• DATA SEGMENT:
|---|
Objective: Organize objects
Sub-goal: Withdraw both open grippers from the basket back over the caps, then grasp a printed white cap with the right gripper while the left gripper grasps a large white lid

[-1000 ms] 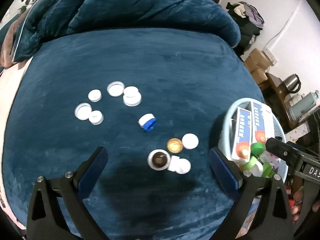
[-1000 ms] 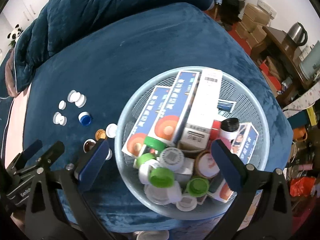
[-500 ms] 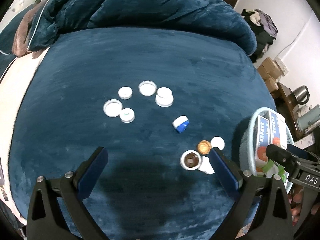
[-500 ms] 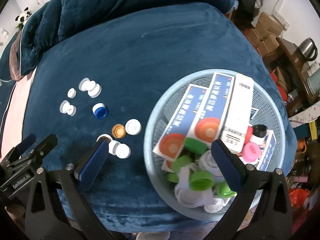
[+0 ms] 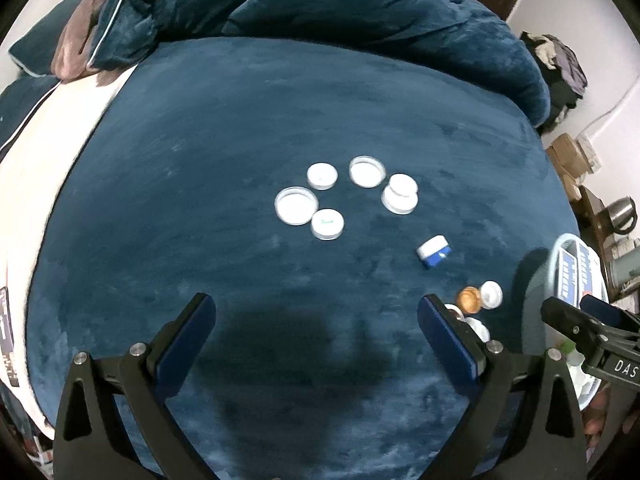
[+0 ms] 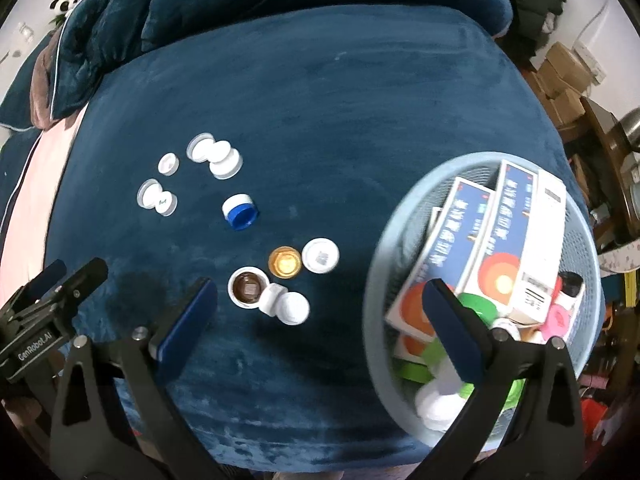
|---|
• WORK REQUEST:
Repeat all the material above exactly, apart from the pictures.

• WRITTEN REPLY:
Objective: Organize objects
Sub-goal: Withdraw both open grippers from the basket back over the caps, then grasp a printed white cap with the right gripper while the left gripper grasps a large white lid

[-1000 ms] 
[-1000 ms] 
[-500 ms] 
[-500 ms] 
[+0 ms] 
[+0 ms] 

The response to the exercise has been completed.